Laurent Jaoui drehte über die Jagd von Serge von Beate Klarsfeld auf Klaus Barbie den Spielfilm „Die Hetzjagd“.

Die Hetzjagd – Originaltitel: La traque – Regie: Laurent Jaoui – Drehbuch: Alexandra Deman, Laurent Jaoui – Kamera: Jean-Louis Sonzogni – Schnitt: Claudine Dumoulin – Musik: François Staal – Darsteller: Franka Potente (Beate Klarsfeld), Yvan Attal (Serge Klarsfeld), Hanns Zischler (Klaus Barbie), Jesus Rojas, Benjamin Alazraki, Laurent Klug, Fernando Arze, Sophia Eva Wilhelmi, Christophe Brault, Marion Game, Jean-Marie Winling, Germain Wagner u.a. – 2008; 110 Minuten

Am 27. Februar 2012 wurde Beate Klarsfeld von der Partei „Die Linke“ für die anstehende Wahl zum Bundespräsidenten als Gegenkandidatin zu Joachim Gauck nominiert.

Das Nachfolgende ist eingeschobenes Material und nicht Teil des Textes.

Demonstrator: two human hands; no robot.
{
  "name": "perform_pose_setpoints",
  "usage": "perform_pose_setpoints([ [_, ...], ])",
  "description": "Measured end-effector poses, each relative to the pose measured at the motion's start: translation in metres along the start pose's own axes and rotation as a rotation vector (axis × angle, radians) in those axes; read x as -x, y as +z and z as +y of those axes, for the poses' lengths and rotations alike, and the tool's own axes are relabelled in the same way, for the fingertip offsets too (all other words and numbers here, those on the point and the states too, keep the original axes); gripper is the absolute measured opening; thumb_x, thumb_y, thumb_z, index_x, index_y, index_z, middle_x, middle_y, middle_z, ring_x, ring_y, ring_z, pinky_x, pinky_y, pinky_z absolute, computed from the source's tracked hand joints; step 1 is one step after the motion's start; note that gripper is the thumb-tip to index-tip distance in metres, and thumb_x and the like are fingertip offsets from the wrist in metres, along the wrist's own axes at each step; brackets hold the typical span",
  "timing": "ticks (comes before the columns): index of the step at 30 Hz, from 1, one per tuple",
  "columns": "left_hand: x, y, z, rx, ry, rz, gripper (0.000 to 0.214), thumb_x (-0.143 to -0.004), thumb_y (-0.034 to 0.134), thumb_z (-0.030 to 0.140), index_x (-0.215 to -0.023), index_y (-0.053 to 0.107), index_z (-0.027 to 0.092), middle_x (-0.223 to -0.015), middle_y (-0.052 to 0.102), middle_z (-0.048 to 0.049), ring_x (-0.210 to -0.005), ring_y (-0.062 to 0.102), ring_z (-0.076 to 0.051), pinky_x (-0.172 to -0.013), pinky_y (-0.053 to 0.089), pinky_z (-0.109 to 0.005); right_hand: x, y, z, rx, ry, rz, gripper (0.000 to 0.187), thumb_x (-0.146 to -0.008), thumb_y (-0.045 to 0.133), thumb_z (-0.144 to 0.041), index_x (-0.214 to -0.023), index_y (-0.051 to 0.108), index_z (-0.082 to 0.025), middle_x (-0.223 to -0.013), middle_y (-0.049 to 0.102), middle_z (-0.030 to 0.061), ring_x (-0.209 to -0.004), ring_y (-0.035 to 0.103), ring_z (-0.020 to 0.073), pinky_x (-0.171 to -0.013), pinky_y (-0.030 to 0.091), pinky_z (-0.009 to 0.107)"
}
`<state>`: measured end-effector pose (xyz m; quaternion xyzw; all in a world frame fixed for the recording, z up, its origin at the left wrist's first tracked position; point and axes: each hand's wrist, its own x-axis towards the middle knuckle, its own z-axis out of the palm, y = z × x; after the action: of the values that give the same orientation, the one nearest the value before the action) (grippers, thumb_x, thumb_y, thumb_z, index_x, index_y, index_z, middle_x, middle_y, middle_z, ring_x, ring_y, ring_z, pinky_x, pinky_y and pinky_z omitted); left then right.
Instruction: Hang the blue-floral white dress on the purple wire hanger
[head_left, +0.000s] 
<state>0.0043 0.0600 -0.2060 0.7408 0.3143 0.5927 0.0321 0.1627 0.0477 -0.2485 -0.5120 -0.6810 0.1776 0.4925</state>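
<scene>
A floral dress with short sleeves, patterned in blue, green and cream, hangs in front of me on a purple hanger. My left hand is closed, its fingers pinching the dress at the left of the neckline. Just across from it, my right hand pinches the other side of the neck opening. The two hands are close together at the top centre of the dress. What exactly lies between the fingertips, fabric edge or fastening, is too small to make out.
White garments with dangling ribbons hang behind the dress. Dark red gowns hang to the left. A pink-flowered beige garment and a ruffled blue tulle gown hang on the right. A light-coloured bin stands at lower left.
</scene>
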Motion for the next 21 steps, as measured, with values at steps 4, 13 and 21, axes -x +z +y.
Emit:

In der 15. Bundesversammlung am 18. März 2012 erhielt Beate Klarsfeld 126 Stimmen; es müssen also mindestens auch drei Delegierte anderer Parteien für sie gestimmt haben.

2015 veröffentlichten Beate und Serge Klarsfeld ihre Autobiografie mit dem Titel „Mémoires“ („Erinnerungen“, Übersetzung: Andrea Stephani und Barbara Heber-Schärer, Piper Verlag, München 2015, 512 Seiten, ISBN 978-3-492-05707-3).